#### Your instructions:
Extract every line below, verbatim.

(Data records)
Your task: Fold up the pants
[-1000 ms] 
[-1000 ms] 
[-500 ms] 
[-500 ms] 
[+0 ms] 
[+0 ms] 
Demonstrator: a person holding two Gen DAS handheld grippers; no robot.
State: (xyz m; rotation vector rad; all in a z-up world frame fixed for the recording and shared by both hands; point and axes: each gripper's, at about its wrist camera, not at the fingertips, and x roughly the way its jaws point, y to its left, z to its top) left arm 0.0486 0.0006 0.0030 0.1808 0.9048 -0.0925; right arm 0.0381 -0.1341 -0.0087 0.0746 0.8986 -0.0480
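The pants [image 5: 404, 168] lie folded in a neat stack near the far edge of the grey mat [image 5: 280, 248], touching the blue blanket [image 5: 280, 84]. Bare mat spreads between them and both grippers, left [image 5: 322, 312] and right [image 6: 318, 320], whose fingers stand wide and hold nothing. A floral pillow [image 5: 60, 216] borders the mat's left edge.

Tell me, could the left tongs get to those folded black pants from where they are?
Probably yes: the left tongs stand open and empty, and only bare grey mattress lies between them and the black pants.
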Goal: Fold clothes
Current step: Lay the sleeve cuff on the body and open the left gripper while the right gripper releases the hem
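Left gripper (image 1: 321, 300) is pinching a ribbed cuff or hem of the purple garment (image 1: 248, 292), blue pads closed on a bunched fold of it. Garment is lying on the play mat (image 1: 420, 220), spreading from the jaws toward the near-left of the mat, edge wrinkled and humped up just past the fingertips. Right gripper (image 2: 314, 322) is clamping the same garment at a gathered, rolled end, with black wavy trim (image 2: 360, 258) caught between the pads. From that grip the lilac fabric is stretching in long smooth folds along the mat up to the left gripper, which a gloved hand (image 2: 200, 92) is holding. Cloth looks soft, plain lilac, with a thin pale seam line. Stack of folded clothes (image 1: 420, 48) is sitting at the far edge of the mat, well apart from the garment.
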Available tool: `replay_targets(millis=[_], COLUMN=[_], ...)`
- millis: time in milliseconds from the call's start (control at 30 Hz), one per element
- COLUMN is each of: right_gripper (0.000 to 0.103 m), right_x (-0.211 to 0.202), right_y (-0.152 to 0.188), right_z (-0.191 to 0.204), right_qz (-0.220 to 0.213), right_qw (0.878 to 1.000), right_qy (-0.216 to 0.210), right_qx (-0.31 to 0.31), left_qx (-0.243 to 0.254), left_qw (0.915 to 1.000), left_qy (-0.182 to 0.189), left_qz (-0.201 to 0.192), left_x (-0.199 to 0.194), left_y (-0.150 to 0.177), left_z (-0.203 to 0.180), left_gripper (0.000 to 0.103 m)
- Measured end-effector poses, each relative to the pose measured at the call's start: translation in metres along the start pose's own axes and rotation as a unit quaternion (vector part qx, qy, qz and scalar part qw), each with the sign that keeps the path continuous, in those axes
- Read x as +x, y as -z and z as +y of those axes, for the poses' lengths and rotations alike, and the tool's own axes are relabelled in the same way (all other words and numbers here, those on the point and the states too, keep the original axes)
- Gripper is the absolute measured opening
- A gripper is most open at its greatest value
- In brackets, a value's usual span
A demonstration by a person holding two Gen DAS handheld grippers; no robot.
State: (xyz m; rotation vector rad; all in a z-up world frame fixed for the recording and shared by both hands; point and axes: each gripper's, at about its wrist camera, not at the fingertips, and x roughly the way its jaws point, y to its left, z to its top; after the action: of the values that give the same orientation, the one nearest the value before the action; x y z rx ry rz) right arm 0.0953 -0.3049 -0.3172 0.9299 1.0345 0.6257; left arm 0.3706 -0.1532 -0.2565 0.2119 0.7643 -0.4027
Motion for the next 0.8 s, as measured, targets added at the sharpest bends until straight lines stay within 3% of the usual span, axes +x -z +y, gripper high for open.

#### Output below:
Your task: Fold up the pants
[-1000 ms] 
[-1000 ms] 
[-500 ms] 
[-500 ms] 
[+0 ms] 
[+0 ms] 
Demonstrator: a person holding two Gen DAS handheld grippers; no robot.
State: (xyz m; rotation vector rad; all in a z-up world frame fixed for the recording and shared by both hands; point and axes: each gripper's, at about its wrist camera, not at the fingertips, and x roughly the way its jaws point, y to its left, z to its top) left arm 0.0486 0.0006 0.0030 0.1808 0.9048 -0.0925; right arm 0.0381 -0.1341 -0.0087 0.0746 0.8986 -0.0480
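The pants [image 5: 404, 168] lie folded in a neat stack near the far edge of the grey mat [image 5: 280, 248], touching the blue blanket [image 5: 280, 84]. Bare mat spreads between them and both grippers, left [image 5: 322, 312] and right [image 6: 318, 320], whose fingers stand wide and hold nothing. A floral pillow [image 5: 60, 216] borders the mat's left edge.

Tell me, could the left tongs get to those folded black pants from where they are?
Probably yes: the left tongs stand open and empty, and only bare grey mattress lies between them and the black pants.
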Goal: Fold clothes
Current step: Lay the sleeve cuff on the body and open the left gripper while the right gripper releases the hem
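Left gripper (image 1: 321, 300) is pinching a ribbed cuff or hem of the purple garment (image 1: 248, 292), blue pads closed on a bunched fold of it. Garment is lying on the play mat (image 1: 420, 220), spreading from the jaws toward the near-left of the mat, edge wrinkled and humped up just past the fingertips. Right gripper (image 2: 314, 322) is clamping the same garment at a gathered, rolled end, with black wavy trim (image 2: 360, 258) caught between the pads. From that grip the lilac fabric is stretching in long smooth folds along the mat up to the left gripper, which a gloved hand (image 2: 200, 92) is holding. Cloth looks soft, plain lilac, with a thin pale seam line. Stack of folded clothes (image 1: 420, 48) is sitting at the far edge of the mat, well apart from the garment.
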Available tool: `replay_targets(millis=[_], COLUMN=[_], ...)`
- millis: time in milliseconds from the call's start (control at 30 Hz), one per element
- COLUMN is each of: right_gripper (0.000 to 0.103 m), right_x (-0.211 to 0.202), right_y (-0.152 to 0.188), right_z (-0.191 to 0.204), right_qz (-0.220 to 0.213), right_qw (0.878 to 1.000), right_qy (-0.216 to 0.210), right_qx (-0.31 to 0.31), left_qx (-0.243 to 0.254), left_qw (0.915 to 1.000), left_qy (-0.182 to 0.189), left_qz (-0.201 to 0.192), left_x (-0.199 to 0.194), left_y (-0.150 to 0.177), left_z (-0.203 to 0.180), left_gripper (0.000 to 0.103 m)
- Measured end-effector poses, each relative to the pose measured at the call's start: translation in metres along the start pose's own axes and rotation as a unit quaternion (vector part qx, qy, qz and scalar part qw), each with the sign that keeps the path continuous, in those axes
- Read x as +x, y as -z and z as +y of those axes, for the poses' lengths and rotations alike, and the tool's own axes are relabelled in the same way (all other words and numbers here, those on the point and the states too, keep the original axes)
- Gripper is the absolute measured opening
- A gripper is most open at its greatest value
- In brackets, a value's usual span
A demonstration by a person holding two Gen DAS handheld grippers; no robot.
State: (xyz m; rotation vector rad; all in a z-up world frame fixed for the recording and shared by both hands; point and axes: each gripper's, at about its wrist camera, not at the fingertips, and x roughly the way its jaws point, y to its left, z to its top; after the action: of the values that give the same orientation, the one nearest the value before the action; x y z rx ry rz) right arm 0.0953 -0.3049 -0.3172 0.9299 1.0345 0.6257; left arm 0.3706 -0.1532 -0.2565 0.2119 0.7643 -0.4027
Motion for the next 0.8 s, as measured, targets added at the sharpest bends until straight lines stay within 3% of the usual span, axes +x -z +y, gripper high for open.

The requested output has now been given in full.